Upon the death of Sen. Oliver P. Morton in 1877, Voorhees was appointed to replace him in the U.S. Senate and served 20 consecutive years.
It is not clear where the rail trip initiated. However, the Terre Haute & Indianapolis Railroad, which was commonly referred to as “the Vandalia line,” operated primarily between Indianapolis and St. Louis.
Though the reporter was exhilarated by the chance to converse with Congressman Voorhees, his report encompassed much more, including a stop in Terre Haute 140 years ago to visit acquaintances Dr. Ezra Read, Chauncey Rose and Hannah Booth, mother of California Gov. Newton Booth and grandmother of author Booth Tarkington.
Here are his words:
“On that admirably managed line, the Vandalia, seated in a magnificent saloon car, as luxurious as an Oriental palace, I found myself seated next to D.W. Voorhees on his way home to Terre Haute, somewhat elated as he had the right to be by his success in a most important case, which greatly interested him not merely as a lawyer but as a man with heart and soul.
“He says to me: ‘Done with politics; henceforth, my profession is my mistress. I return to my first love.’
“Our surroundings led us to talk of modern civilization, its elements, progress, the diffusion of its blessings, etc. [I] Found him well read, thoroughly progressive and philosophic and, of course, eloquent and striking in the expression of his views.

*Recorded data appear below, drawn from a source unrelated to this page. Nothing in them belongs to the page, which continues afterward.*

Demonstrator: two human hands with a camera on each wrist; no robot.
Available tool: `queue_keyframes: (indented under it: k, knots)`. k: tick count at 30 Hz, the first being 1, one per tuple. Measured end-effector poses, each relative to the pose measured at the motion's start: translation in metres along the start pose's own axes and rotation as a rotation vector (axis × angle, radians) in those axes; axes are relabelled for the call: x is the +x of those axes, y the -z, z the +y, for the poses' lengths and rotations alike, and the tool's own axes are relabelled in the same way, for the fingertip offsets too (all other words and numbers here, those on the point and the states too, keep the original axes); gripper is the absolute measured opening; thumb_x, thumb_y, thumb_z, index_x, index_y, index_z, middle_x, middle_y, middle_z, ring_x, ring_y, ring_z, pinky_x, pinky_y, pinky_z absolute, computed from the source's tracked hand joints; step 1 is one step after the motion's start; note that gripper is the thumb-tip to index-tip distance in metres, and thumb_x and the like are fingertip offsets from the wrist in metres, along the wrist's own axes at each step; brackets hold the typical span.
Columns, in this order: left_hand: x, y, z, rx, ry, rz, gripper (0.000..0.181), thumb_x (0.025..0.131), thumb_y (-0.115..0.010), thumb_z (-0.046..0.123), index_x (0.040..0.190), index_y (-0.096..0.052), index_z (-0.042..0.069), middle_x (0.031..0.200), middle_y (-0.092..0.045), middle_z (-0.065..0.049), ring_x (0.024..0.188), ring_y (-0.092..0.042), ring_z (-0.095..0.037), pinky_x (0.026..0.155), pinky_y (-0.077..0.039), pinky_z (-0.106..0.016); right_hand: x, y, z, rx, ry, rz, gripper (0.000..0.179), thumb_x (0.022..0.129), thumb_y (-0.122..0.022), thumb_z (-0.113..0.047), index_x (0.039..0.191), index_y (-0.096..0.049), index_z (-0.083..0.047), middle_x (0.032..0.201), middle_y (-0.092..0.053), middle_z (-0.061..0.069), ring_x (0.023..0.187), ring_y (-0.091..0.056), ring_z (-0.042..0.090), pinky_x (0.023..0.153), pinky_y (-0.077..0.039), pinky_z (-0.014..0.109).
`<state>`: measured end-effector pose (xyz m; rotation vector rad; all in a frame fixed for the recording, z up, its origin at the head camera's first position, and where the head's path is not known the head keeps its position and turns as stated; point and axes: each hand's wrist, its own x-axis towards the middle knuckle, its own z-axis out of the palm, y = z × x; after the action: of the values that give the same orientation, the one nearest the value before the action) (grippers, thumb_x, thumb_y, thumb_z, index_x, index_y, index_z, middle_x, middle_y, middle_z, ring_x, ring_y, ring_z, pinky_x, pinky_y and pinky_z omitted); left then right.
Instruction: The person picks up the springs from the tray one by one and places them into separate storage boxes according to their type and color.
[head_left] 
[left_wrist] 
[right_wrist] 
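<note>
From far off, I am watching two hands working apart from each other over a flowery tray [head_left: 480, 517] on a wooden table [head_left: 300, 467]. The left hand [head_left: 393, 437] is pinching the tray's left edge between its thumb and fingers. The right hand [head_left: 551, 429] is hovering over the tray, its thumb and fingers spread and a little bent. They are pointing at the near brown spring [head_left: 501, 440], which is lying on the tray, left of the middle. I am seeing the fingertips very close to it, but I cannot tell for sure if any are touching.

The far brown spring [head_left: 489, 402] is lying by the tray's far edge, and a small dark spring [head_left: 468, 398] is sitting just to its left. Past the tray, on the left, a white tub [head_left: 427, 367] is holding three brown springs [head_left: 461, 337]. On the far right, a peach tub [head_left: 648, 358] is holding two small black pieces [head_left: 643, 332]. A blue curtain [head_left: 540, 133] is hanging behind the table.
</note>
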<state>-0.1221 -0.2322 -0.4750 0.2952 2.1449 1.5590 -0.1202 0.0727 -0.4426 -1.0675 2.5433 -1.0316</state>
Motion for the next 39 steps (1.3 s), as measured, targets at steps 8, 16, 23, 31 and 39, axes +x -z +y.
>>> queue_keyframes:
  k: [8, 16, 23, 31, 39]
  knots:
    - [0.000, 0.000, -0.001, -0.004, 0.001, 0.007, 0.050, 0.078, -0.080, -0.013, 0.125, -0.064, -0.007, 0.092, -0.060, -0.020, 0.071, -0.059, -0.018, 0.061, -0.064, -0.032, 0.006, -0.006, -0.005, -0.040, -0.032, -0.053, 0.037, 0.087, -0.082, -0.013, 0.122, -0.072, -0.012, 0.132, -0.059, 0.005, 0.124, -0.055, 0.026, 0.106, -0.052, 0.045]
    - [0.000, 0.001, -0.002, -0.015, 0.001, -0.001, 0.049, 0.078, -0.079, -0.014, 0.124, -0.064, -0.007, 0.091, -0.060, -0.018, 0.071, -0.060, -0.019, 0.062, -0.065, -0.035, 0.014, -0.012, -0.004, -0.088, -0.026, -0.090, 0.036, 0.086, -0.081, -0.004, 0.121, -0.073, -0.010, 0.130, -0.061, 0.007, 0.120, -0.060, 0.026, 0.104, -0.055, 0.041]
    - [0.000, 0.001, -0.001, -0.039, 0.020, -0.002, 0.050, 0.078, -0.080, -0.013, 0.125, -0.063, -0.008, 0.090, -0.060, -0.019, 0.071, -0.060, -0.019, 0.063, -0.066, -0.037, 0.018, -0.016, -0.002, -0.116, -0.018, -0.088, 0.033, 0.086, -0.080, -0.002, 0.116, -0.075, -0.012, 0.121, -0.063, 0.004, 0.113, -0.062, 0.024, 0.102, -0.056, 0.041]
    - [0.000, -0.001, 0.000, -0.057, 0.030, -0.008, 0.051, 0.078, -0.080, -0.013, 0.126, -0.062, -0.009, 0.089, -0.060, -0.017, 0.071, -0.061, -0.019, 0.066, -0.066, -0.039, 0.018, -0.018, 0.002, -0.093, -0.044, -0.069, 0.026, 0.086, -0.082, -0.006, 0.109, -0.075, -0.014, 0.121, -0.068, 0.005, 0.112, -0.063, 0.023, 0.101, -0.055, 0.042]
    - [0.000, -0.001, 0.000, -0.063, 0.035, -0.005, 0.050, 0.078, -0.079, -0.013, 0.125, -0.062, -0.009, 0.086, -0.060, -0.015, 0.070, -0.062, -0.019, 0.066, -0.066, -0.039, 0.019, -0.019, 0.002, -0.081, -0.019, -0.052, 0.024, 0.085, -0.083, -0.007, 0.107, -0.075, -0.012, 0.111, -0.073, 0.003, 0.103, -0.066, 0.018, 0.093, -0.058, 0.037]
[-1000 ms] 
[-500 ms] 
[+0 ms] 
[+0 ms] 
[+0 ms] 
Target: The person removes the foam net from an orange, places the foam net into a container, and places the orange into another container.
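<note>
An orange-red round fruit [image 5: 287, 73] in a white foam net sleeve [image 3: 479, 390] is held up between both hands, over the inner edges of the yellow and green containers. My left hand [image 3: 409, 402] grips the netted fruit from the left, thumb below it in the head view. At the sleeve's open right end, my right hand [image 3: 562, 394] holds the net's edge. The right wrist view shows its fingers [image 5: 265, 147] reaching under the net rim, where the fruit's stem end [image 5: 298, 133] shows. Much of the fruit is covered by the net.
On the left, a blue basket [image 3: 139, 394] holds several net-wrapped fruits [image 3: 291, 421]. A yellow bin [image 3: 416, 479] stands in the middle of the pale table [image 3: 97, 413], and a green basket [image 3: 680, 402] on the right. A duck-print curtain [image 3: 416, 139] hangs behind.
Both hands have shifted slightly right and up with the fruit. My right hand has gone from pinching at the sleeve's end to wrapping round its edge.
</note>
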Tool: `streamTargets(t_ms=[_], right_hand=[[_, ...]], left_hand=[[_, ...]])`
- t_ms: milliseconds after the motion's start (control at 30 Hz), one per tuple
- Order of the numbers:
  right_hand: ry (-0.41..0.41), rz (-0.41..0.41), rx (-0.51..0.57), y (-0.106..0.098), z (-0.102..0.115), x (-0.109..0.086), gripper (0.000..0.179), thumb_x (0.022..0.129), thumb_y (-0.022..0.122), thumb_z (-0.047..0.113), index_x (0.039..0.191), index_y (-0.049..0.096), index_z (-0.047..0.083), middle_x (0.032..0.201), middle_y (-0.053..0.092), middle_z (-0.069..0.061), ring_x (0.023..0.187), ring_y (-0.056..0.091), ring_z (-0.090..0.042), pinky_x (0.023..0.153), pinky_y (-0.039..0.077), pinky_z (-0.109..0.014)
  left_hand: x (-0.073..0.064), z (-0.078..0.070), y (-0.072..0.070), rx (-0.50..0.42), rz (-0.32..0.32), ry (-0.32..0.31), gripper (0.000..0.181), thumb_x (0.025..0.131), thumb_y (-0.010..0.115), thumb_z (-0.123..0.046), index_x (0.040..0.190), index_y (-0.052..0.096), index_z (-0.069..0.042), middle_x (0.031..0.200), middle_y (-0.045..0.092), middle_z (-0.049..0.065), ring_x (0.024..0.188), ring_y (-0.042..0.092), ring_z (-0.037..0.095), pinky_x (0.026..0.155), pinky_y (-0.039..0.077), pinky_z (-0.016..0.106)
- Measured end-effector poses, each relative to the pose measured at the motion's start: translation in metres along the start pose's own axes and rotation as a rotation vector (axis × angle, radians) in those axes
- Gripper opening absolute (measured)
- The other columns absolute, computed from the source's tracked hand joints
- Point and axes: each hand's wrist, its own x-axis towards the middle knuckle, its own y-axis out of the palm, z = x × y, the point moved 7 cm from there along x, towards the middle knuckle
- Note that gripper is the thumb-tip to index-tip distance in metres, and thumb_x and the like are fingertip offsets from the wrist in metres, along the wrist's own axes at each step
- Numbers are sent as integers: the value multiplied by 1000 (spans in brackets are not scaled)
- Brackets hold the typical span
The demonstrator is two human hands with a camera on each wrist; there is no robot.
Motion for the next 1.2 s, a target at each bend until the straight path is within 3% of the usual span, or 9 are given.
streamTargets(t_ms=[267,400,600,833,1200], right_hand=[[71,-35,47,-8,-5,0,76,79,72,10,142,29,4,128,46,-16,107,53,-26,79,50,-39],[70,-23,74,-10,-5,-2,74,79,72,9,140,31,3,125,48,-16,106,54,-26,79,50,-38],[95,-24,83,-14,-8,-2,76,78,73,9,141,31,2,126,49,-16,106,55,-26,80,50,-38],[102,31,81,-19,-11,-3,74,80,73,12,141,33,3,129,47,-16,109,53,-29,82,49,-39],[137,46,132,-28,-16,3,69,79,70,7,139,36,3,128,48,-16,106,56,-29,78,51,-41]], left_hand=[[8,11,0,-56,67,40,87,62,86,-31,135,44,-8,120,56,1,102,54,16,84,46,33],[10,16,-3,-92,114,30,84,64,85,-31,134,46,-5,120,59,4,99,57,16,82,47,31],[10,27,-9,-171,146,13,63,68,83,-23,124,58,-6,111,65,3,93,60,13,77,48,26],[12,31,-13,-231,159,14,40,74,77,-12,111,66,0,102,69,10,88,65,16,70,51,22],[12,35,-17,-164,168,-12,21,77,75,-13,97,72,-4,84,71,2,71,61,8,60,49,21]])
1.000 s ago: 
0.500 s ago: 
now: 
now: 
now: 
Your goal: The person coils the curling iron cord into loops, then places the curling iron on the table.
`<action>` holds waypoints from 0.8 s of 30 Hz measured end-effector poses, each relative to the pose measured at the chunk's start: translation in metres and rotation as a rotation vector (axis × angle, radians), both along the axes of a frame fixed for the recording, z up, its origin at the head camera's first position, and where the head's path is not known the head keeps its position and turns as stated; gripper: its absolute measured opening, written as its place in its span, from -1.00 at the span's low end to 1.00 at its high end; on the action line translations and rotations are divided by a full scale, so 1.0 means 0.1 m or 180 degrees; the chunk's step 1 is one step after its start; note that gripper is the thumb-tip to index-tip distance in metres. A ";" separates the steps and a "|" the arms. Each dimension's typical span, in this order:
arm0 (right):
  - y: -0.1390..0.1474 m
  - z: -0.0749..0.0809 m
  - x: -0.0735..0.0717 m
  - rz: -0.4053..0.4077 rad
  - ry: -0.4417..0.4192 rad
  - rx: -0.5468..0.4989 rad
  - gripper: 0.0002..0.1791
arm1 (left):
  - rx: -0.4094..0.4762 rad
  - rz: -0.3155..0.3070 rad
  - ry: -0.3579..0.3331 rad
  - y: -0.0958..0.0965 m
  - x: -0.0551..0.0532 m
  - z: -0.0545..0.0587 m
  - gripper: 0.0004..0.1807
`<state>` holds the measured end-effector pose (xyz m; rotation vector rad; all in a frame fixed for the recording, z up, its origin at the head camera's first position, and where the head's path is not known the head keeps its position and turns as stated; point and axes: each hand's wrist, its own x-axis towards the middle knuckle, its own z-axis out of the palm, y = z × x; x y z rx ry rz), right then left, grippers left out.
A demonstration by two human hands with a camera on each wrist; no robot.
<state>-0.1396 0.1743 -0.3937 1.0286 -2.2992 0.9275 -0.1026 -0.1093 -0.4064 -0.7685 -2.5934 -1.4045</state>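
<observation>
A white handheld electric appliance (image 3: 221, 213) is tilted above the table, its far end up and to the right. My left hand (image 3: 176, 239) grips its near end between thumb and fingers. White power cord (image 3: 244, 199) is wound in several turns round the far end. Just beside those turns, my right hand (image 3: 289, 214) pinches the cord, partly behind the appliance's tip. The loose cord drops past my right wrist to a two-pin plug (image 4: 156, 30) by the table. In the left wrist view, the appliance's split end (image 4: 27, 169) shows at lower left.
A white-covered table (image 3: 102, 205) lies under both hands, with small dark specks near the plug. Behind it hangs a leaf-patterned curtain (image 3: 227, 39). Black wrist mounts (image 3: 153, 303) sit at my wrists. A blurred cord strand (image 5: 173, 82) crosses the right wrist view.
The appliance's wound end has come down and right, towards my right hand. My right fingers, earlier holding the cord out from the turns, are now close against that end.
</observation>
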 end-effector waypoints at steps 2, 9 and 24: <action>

“He told me he had an address, partly blocked out, embracing the topics of our conversation. I said to him, ‘Finish it; we must hear it in Missouri.’
“The upshot of our conversation was an agreement on his part to deliver such an address at the next commencement of the State University at Columbia, if the opportunity should be offered.
“Soon, (we) were at Terre Haute and at Dr. Ezra Reed’s (sic), whose library to the lover of rare books is worth a journey of a thousand miles to see and look over.
“The celebrities of the town are Chauncey Rose – I put him first always; Richard W. Thompson, elegant and eloquent; Voorhees; Bayless W. Hanna; Beebe Booth, father of the California senator; General Charles Cruft; Thomas H. Nelson, late minister to Mexico and just home; Preston Hussey, the banker said to one of the first financiers of the country; and last, not least, the president of the Vandalia railroad, Riley McKeen, as they call him at home.
“The father of McKeen was the owner of a fine farm, adjoining Terre Haute, and was in the habit of saying, ‘Riley can furrow the straightest row of any man on the farm.’
As a banker and railroad manager, he has always made straight rows and, though young, has become a power in the business world.
“Terre Haute has always been the residence of leading businessmen. William D. Griswold, late president of the Ohio & Mississippi railroad, and John Palmer Usher, late secretary of interior under Lincoln, have but recently left it as their home.
“In former times it was the residence of Thomas H. Blake, Commissioner of the Land Office; Gov. and Sen. James Whitcomb and federal judge Elisha M. Huntington.
“I soon called upon Chauncey Rose, as I always do when in Terre Haute. He is now over 75 years of age and has, of all western men, dispensed the most princely bounties to the great objects of humanity. He is in fact the Peabody of the West.
“Mr. Rose has already given away a full million and a half. . . . [I]t is said that he has no agent or employee who has not prospered from the relationship. As a specimen of his charity, he has given to the Children’s Aid Society of New York $215,000, to the ruptured and crippled $90,000, to the home of the friendless $85,000, for the benefit of incurables $70,000, eye and ear infirmary $60,000, [and] juvenile asylum $40,000.
“He has given to Wabash College $85,000, and to a female society to help the needy and distressed in Terre Haute, $90,000.
“I made an early call upon Mr. and Mrs. Booth, former acquaintances, to congratulate them on the election of their son to the U.S. Senate and the distinguished position he had attained as a leader of reform and honest government administration.
“Mr. Booth was not at home but I was cordially received by Mrs. Booth, a lady of most imposing dress, address and bearing . . . She is an elegant lady of fine powers of conversation, of Quaker origin, stately in appearance and, notwithstanding her age, would preside with the same grace and dignity in the White House as she has done in the gubernatorial mansion of her bachelor son in California.
“After congratulations, etc., I inquired the age of Governor Booth. ‘He will be,’ says Mrs. Booth, ‘48 on the 30th day of this December.’
“‘Not married?,’ I inquired. ‘No, he is not,’ Hannah Booth replied.
“That is a serious objection, I said. ‘But it can be amended,’ says she. ‘And he is honest if upon earth there is an honest and true man.’
“‘That is a great quality,’ I said, ‘but not well appreciated in these times.’
“Mrs. Booth read with much gusto a grand utterance of her son. I know no equal in our language to justify passing beyond the lines of one’s political party. Mrs. Booth is evidently pondering what these things mean and has a firm faith that her son is equal in honesty and capacity to any emergency which may arise.
“Of good parentage, Gov. Booth is a graduate of the college at Greencastle, studied law with W.D. Griswold, then practiced in Terre Haute [with Harvey D. Scott]. He is a very careful pains-taking man, of elegant literary taste, a reader and a thinker.
“What his future is depends upon himself and the course of events. A great opportunity is before him.”
Booth never became President but was nominated by the national Greenback Party as its vice presidential candidate in 1876. However, he declined the nomination. After serving one term as U.S. Senator, he did not seek re-election. He died in 1892.